» **Assigned task**: Looking at the listing below, retype exactly the lines starting at the one containing "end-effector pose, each" and ending at the one containing "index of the", both included, and nothing else.

──────────

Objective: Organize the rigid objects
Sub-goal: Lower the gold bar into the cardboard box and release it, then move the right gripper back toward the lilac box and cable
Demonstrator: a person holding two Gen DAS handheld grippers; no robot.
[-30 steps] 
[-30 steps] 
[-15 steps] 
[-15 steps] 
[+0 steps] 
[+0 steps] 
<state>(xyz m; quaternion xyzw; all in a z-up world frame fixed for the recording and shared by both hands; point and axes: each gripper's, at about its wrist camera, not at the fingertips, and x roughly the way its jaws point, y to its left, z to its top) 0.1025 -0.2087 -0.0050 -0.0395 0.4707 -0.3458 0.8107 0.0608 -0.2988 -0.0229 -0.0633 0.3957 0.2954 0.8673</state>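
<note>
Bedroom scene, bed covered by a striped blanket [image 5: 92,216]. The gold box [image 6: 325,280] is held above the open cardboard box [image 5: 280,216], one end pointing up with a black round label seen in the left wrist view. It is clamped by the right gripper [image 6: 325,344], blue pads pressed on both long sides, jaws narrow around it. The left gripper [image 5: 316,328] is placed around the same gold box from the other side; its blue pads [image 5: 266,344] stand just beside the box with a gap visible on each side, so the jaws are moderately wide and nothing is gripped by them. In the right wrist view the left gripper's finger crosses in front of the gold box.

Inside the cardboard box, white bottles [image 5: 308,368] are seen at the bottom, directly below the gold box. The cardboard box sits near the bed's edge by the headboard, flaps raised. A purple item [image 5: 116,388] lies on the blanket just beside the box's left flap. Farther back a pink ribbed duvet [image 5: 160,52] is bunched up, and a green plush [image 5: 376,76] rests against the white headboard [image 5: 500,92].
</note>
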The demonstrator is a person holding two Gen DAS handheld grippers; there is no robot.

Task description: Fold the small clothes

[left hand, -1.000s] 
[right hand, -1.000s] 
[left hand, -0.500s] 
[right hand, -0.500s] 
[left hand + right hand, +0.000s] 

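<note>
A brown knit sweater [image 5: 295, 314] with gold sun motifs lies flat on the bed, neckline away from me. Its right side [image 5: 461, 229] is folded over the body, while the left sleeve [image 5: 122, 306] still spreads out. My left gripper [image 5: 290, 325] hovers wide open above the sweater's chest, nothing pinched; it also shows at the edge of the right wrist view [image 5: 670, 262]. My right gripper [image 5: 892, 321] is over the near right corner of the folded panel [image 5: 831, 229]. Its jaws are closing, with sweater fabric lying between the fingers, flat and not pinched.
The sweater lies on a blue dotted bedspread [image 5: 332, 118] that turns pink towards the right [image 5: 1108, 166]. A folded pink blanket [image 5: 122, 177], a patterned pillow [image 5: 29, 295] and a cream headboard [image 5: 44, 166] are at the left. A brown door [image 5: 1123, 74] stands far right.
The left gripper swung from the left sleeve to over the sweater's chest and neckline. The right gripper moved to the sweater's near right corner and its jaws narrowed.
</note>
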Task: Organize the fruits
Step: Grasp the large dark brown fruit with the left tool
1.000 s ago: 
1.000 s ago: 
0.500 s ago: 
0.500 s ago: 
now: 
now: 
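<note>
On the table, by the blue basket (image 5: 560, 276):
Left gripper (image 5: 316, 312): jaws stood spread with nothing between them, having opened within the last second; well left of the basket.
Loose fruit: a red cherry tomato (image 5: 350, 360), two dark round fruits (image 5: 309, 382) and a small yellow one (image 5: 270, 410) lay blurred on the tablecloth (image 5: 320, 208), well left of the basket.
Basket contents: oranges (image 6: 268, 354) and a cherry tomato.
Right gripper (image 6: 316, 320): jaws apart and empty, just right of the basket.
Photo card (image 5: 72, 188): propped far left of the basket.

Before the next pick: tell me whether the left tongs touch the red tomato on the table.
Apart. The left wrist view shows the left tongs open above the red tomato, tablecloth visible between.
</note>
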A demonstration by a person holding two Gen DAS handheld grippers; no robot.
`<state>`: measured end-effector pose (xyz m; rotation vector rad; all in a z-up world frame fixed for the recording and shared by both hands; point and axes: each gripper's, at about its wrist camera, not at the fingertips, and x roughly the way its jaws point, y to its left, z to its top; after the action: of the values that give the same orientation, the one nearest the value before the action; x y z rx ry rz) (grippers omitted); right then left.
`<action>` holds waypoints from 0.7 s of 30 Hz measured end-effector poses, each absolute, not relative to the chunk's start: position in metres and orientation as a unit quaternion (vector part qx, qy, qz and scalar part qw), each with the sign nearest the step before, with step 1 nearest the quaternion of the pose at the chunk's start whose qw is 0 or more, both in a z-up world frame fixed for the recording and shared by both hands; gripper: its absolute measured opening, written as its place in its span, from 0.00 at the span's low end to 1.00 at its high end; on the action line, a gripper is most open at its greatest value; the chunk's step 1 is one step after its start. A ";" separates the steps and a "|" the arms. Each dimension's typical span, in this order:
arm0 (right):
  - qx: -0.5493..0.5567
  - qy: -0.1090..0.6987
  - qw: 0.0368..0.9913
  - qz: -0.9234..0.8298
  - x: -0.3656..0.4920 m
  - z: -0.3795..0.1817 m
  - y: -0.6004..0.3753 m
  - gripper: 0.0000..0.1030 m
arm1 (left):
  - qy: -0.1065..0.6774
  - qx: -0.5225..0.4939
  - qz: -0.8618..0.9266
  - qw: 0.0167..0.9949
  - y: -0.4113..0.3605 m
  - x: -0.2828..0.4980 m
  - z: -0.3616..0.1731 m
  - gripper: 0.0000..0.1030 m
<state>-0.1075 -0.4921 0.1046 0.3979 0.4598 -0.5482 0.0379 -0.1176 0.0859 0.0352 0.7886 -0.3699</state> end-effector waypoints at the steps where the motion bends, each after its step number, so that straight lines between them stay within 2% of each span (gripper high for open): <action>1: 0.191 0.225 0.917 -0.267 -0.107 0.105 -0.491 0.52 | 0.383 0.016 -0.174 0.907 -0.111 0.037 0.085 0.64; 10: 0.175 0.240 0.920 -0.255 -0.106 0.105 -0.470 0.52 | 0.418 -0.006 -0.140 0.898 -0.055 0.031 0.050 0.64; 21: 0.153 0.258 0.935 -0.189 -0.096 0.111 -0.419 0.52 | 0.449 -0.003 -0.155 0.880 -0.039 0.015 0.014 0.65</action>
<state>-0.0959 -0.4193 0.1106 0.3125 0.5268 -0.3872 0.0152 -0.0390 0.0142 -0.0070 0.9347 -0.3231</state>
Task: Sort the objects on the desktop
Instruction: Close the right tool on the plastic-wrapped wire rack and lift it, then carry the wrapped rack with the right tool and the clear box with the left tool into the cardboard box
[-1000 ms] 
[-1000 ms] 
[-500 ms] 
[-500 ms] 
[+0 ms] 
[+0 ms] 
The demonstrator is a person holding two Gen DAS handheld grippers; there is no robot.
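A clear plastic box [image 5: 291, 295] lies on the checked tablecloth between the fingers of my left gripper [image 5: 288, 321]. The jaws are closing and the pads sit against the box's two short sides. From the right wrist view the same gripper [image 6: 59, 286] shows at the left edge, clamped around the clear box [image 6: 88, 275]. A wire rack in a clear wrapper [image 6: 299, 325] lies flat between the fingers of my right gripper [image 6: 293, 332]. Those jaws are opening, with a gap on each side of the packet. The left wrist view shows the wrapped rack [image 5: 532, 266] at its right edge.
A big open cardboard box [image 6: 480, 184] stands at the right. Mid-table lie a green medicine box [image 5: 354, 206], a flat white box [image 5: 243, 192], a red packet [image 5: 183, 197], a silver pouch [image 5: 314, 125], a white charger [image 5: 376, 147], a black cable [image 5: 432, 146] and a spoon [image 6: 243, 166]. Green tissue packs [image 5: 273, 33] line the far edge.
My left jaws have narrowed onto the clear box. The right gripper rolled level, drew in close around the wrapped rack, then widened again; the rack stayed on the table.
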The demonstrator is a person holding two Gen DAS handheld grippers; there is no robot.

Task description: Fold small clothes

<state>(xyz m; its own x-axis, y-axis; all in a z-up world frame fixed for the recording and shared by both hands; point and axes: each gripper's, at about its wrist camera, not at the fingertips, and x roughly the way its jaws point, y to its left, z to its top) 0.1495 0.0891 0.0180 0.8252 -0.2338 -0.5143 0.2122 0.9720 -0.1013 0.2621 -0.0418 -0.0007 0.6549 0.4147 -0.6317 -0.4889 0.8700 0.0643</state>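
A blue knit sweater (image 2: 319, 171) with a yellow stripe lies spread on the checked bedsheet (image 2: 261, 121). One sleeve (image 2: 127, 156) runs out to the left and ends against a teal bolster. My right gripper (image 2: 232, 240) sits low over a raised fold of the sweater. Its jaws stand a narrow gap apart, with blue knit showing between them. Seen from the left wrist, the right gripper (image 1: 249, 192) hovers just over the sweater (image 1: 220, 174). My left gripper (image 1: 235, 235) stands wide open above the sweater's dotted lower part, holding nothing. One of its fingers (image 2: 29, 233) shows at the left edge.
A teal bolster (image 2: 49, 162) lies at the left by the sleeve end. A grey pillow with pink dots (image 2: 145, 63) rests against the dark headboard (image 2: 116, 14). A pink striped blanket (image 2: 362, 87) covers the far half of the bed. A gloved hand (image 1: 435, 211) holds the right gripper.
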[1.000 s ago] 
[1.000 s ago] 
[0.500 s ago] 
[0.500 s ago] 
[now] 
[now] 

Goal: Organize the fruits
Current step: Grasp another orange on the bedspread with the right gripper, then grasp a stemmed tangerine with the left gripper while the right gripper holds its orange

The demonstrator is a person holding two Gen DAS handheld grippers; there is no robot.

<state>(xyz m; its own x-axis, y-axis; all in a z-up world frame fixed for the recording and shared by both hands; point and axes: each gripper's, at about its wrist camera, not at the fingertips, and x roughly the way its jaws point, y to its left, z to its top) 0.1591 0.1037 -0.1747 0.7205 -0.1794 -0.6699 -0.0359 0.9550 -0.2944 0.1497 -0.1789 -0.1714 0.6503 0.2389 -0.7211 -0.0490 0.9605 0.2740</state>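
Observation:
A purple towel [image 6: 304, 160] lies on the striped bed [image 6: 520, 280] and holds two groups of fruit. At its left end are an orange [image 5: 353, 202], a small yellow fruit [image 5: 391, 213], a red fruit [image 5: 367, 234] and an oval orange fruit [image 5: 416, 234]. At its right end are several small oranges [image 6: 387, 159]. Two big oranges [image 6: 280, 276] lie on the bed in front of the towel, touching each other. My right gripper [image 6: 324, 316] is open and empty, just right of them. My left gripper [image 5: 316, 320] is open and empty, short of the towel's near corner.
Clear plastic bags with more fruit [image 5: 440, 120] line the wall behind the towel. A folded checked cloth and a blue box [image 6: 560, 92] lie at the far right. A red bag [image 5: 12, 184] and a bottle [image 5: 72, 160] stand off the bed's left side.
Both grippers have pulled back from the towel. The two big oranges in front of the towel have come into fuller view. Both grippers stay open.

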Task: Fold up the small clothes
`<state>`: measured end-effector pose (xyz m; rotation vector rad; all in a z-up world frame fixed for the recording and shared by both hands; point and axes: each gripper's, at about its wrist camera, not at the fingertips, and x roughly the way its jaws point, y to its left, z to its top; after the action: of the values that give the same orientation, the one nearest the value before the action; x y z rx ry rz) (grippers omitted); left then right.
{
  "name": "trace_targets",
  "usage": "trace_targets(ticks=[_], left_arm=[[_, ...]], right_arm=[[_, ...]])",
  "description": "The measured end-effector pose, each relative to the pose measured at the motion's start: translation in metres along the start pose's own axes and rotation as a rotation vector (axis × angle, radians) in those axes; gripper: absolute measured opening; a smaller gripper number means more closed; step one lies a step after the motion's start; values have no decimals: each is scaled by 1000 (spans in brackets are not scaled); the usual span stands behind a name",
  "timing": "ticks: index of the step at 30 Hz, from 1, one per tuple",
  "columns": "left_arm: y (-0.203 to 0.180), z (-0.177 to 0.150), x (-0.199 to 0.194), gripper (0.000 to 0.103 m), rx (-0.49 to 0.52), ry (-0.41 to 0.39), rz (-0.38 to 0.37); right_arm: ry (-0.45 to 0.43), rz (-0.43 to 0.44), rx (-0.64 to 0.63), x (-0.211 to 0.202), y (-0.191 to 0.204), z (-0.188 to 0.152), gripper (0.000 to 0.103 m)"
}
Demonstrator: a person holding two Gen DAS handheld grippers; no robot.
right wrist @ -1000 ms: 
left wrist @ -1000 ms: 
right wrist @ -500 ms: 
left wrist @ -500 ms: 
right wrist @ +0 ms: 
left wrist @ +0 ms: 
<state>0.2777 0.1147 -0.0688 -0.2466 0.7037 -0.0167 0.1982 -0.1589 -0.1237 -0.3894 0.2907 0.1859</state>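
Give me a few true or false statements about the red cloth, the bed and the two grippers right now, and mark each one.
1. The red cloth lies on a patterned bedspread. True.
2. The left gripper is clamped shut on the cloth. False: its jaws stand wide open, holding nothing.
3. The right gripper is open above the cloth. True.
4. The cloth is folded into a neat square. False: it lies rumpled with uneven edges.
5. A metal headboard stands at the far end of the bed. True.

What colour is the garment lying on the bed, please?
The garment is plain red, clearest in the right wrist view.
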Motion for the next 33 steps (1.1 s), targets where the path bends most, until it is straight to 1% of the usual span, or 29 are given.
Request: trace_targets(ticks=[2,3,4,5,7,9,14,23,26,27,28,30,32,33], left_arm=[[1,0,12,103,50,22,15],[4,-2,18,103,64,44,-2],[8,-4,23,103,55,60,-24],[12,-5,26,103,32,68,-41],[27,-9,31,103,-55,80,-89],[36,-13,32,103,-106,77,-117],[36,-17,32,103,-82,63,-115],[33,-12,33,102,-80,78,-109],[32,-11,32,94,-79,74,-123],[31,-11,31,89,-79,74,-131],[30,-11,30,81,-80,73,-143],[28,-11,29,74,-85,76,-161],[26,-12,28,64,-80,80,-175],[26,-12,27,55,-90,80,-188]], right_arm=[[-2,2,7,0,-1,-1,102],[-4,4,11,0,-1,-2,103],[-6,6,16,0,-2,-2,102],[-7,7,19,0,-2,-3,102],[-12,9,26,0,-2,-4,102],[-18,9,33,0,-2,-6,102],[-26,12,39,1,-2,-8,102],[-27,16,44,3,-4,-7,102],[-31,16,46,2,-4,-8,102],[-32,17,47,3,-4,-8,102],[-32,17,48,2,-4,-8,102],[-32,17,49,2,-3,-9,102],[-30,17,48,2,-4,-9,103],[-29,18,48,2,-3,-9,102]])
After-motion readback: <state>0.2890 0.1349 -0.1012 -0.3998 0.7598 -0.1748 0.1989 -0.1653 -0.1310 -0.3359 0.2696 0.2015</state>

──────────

» **Solution for this task**:
  "description": "The measured end-effector pose, each relative to the pose measured at the motion's start: translation in metres along the start pose's own axes and rotation as a rotation vector (axis × angle, radians) in those axes; gripper: absolute measured opening; a smaller gripper number means more closed; step one lies a step after the motion's start; values have no decimals: each is scaled by 1000 (spans in brackets are not scaled); the usual span stands behind a name",
  "timing": "ticks: index of the step at 30 Hz, from 1, one per tuple",

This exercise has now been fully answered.